▸ The task
Look below for the line containing "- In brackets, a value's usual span" and the line containing "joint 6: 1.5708"; repeat exactly those two lines and all lines between them, and nothing else.

----------

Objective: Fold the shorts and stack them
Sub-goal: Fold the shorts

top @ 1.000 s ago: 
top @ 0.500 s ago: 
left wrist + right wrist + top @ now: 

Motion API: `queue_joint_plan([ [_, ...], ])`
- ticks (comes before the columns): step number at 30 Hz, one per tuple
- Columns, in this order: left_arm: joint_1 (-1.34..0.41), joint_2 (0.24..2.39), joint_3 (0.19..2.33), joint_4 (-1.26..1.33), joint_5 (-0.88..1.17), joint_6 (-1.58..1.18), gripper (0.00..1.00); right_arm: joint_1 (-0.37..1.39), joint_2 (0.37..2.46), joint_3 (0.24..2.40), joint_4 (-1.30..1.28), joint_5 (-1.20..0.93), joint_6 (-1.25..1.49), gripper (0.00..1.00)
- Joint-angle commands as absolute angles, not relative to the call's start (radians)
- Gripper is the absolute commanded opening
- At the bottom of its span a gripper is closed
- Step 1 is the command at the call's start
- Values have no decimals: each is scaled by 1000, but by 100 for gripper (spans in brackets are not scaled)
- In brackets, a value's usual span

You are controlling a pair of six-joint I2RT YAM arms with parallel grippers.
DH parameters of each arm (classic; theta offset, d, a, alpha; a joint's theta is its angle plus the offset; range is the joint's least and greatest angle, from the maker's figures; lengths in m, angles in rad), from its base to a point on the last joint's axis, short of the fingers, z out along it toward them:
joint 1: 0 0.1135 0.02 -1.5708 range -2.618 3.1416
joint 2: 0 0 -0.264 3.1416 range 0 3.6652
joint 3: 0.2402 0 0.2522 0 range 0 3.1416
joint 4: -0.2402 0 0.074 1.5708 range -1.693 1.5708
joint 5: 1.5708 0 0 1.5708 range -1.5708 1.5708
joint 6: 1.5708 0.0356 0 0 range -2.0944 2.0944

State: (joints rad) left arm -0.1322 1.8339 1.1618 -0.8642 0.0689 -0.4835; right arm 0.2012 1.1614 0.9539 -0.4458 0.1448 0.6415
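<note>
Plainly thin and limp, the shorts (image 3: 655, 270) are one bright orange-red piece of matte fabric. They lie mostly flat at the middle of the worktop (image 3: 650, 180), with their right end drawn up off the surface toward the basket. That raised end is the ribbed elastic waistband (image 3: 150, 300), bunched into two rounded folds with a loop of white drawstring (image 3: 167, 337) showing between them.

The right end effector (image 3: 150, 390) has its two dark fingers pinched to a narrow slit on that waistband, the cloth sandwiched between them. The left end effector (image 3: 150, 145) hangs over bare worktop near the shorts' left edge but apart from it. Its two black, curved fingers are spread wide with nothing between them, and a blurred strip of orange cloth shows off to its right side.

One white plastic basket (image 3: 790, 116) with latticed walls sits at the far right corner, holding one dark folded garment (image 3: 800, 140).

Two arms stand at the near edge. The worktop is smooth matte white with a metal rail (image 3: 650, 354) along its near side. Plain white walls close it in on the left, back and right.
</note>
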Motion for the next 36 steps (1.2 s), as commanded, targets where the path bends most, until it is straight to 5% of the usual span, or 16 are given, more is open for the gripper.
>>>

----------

▸ Response for this exercise
- In brackets, a value's usual span

You are controlling a pair of six-joint I2RT YAM arms with parallel grippers.
DH parameters of each arm (classic; theta offset, d, a, alpha; a joint's theta is its angle plus the offset; range is the joint's least and greatest angle, from the maker's figures; lengths in m, angles in rad), from its base to a point on the last joint's axis, short of the fingers, z out along it toward them:
joint 1: 0 0.1135 0.02 -1.5708 range -2.618 3.1416
joint 2: 0 0 -0.264 3.1416 range 0 3.6652
joint 3: 0.2402 0 0.2522 0 range 0 3.1416
joint 4: -0.2402 0 0.074 1.5708 range -1.693 1.5708
joint 5: 1.5708 0 0 1.5708 range -1.5708 1.5708
joint 6: 1.5708 0.0356 0 0 range -2.0944 2.0944

No more work is needed on this answer.